Coalition Against Distracted Driving et al. v. Apple Inc. et al.
In this appeal recently brought before the Second Appellate District (downtown Los Angeles), appellant urged the Court to revive a suit in he and a coalition brought against Apple, Google, Samsung and Microsoft. In that suit, it was alleged these tech giants should be required to warn consumers about the dangers of using smartphones while driving. Plaintiffs argued the four tech companies must apply warning labels regarding the dangers of distracted driving to their products. The trial court dismissed the case, ruling the coalition had no standing to sue.
On appeal, the justices framed the key issue around the idea that a lack of warning on smartphones and smartwatches had caused any injury.
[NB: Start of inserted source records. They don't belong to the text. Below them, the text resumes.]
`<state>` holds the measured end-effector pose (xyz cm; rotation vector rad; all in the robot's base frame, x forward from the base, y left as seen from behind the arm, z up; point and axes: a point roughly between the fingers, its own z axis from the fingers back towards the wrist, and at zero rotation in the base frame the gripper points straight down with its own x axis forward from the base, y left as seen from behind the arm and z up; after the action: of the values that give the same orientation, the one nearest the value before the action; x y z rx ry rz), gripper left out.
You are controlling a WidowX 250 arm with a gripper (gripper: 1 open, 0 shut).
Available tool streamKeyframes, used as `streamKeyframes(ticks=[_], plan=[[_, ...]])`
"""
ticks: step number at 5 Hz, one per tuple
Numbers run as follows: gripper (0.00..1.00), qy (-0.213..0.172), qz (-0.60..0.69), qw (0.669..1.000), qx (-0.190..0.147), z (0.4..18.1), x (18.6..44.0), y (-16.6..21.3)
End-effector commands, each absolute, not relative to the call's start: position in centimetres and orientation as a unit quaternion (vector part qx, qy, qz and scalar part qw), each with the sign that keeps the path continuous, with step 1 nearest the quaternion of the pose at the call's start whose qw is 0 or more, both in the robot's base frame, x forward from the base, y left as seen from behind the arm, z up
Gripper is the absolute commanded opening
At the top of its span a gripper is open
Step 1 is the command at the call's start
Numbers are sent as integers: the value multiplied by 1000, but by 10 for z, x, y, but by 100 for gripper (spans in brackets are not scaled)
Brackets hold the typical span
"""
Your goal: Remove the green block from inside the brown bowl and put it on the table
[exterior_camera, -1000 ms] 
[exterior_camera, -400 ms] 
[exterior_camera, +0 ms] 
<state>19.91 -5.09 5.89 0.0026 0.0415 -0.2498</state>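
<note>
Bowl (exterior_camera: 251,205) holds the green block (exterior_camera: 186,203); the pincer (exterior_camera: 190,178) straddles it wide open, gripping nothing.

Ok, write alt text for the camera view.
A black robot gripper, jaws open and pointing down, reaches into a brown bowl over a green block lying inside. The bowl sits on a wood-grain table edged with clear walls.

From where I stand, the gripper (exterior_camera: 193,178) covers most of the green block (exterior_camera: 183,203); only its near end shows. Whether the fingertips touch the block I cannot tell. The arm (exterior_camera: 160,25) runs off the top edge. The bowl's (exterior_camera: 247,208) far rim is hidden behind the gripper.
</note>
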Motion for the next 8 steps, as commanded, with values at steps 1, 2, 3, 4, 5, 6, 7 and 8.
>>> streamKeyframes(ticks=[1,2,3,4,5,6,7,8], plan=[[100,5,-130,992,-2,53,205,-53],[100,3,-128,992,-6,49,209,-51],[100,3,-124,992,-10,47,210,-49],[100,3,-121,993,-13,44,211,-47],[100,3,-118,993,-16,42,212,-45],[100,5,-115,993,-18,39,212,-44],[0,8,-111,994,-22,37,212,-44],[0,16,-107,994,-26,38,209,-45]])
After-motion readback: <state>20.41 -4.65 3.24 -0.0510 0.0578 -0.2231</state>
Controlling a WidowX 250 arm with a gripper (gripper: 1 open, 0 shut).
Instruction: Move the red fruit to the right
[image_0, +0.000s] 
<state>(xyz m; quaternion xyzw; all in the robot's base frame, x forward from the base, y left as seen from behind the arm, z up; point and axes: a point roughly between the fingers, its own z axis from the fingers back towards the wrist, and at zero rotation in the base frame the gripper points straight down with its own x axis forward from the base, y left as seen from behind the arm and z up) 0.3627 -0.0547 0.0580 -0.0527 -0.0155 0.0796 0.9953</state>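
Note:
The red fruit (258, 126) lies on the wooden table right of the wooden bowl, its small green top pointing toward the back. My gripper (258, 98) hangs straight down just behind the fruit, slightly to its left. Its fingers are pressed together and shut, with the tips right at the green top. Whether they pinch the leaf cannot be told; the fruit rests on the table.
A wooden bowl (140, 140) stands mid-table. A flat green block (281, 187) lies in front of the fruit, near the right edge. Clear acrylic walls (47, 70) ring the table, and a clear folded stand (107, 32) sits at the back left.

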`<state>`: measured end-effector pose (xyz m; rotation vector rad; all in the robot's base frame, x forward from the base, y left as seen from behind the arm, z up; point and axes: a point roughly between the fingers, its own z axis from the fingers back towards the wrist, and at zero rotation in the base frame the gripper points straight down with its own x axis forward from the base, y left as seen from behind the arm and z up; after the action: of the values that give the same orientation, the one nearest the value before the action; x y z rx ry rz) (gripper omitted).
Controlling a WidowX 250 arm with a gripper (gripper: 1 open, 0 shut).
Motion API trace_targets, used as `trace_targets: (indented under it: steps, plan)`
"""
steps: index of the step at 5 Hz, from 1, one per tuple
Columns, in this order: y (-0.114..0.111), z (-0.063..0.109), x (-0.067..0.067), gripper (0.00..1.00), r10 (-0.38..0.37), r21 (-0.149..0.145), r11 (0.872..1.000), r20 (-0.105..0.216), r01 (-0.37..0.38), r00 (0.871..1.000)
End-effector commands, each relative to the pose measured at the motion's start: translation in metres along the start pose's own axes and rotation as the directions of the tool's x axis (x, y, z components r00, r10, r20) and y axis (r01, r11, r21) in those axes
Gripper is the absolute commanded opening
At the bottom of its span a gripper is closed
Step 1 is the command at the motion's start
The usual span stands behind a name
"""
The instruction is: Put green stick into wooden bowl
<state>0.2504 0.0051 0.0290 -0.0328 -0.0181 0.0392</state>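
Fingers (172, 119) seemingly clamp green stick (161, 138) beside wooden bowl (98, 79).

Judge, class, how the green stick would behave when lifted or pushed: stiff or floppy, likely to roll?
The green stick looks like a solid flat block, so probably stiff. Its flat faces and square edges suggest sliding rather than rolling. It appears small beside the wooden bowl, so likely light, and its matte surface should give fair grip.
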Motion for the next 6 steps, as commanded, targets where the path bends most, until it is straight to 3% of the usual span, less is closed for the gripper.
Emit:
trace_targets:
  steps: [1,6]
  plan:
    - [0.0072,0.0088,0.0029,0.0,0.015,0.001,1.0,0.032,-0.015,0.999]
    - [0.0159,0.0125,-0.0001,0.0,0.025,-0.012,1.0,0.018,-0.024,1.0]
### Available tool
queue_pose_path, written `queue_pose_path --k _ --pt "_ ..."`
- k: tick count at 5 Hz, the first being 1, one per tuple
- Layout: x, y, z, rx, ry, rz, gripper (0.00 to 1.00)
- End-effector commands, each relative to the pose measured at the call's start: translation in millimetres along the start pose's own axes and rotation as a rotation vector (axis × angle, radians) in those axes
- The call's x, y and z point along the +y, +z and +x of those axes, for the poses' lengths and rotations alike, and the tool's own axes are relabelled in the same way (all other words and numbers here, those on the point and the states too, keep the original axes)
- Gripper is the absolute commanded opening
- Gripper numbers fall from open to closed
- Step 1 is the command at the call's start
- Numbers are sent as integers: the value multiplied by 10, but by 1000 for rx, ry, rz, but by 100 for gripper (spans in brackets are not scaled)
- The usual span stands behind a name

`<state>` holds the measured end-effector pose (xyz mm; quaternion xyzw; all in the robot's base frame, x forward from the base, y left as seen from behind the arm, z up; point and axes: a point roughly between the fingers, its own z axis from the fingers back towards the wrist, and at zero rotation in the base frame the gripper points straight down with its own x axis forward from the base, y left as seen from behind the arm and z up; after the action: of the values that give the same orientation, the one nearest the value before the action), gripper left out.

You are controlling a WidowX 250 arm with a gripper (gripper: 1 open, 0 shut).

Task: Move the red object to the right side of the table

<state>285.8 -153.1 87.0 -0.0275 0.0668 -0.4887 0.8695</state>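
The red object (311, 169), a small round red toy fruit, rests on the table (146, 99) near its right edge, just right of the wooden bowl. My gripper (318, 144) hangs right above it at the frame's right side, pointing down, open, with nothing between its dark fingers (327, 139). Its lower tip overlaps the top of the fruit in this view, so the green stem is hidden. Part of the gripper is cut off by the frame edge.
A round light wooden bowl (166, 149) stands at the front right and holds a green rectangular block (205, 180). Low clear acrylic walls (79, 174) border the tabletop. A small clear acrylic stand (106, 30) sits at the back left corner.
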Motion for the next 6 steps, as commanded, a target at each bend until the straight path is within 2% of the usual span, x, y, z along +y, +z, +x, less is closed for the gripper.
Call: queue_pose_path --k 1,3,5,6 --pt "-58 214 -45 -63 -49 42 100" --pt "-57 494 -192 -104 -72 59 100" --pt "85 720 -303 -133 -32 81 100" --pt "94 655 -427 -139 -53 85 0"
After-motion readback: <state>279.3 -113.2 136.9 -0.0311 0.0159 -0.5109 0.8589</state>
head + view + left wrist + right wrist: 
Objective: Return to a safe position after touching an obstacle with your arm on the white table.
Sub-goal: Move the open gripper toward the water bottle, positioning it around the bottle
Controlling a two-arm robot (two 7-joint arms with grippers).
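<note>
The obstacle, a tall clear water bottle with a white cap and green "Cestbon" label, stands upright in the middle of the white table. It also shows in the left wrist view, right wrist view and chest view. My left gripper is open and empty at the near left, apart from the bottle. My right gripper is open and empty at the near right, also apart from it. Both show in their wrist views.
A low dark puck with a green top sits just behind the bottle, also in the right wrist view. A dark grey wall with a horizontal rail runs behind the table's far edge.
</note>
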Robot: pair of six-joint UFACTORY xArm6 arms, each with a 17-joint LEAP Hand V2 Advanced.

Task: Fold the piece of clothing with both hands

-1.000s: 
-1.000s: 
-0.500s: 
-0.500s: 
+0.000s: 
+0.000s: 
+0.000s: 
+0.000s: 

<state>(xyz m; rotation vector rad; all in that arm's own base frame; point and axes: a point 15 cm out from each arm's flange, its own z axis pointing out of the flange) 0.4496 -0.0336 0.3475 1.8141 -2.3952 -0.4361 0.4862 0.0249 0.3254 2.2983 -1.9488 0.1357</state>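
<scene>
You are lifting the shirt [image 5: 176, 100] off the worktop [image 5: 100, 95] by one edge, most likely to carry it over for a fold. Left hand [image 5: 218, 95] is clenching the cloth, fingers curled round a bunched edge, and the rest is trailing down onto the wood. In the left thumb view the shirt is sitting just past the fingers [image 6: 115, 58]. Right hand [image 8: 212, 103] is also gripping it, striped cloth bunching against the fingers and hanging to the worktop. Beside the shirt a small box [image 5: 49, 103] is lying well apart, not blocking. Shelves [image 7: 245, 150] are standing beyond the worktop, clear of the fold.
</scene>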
The justices seemed reluctant to find an obligation on the part of manufacturers to include a warning telling consumers not to engage in the illegal use of their products. (The law already requires one not to use smartphones in a way that is distracting while driving).
The defense argues the lawsuit is an attempt to shift liability for the illegal actions taken by distracted drivers from the drivers themselves to the smartphone makers. Under this reasoning, anything which could conceivably distract a driver, from fast food to cosmetics and radios, would have to include a warning label. The panel has taken the matter under submission and a decision is expected soon.
Atain Specialty Insurance Co. v. California Capital Insurance Co.
This coverage dispute stemmed from a lawsuit filed by a tenant in an apartment complex who claimed to have contracted a respiratory illness from dust containing the feathers and fecal matter of pigeons that entered her apartment through the building’s ventilation system. Plaintiff alleged the property owners and management company (Sierra Pacific) were negligent for allowing the pigeons near the air-conditioning units and failing to warn tenants.
The lower court ruled that the property owner’s insurer (California Capital Insurance Co.) must shoulder the $1.9 million settlement with the tenant, and the manager’s insurer need not share in the costs because it had a legitimate carveout in its policy. The Court of Appeal affirmed.
The Court of Appeal found there was an “other-insurance endorsement” in the policy allowing it to be counted as excess insurance if other coverage was available. Although California Capital argued this was an “escape clause” and, therefore unenforceable under a 2002 California Supreme Court decision, the appellate court was not convinced. The Court found that such clauses are enforceable in California in limited circumstances involving a narrow clause within the policy. This carveout applied to this particular scenario.
Silvino Perez et al. v. Community Regional Medical Center et al.
A jury in Fresno County recently awarded a whopping $68 million to Plaintiffs in a medical malpractice case alleging a botched open-heart surgery left a patient in a permanent near-vegetative state. $12.4 million of this was designated to punitive damages.
The jury found the defendant-doctor negligently performed an aortic valve replacement, performed an unanticipated and unexplained right coronary artery reimplantation, and hid the fact he made a certain type of aortic repair. This led the jury to conclude the doctor acted with malice, oppression, or fraud, which served as a basis for the punitive damage award.
Plaintiffs reportedly intend to argue the verdict is not subject to MICRA, due to the finding of malice, and that Plaintiffs should be allowed to recover the $50 million the jury awarded for pain and suffering. While this issue will be decided at a later date, this verdict is one of the record highest awards in a medical malpractice/personal injury suit in Fresno County.
Alice Mayall v. USA Water Polo Inc.
Plaintiff, Alice Mayall filed suit on behalf of her daughter and other current and/or former water polo players when her daughter sustained injuries after playing in a water polo game in February 2014. The athlete was struck in the face by a ball. The game was not stopped following the incident, and she received further hits to the head in additional games the same day, but was not evaluated or treated.
Plaintiff alleged USA Water Polo failed to implement consensus standards of care for removing athletes who show signs of concussions, and the organization had no youth protocols during the relevant time period. The lower court dismissed the suit, holding the doctrine of primary assumption of risk established the duty owed by the defendant. This doctrine, as USA Water Polo argued, does not require organizers of sporting events to protect participants from injuries caused by risks inherent in the activity. Plaintiff argued there is significant (non-inherent) risk that is involved with putting a player back into a game who has not fully recovered from an injury. The Court of Appeal sided with the defense, stating it had to judge the case by the law, and not by what the justices felt was good policy.
 Coalition Against Distracted Driving et al. v. Apple Inc. et al., Case No. B278992, Court of Appeal of the State of California, Second Appellate District.
 Atain Specialty Insurance Co. v. California Capital Insurance Co., Case No. 16-17221, United States Court of Appeals for the Ninth Circuit.
 Silvino Perez et al. v. Community Regional Medical Center et al., Case No. 13CECG03906, Superior Court of California, County of Fresno.
 Alice Mayall v. USA Water Polo Inc., Case No. 16-56389, U.S. Court of Appeals for the Ninth Circuit.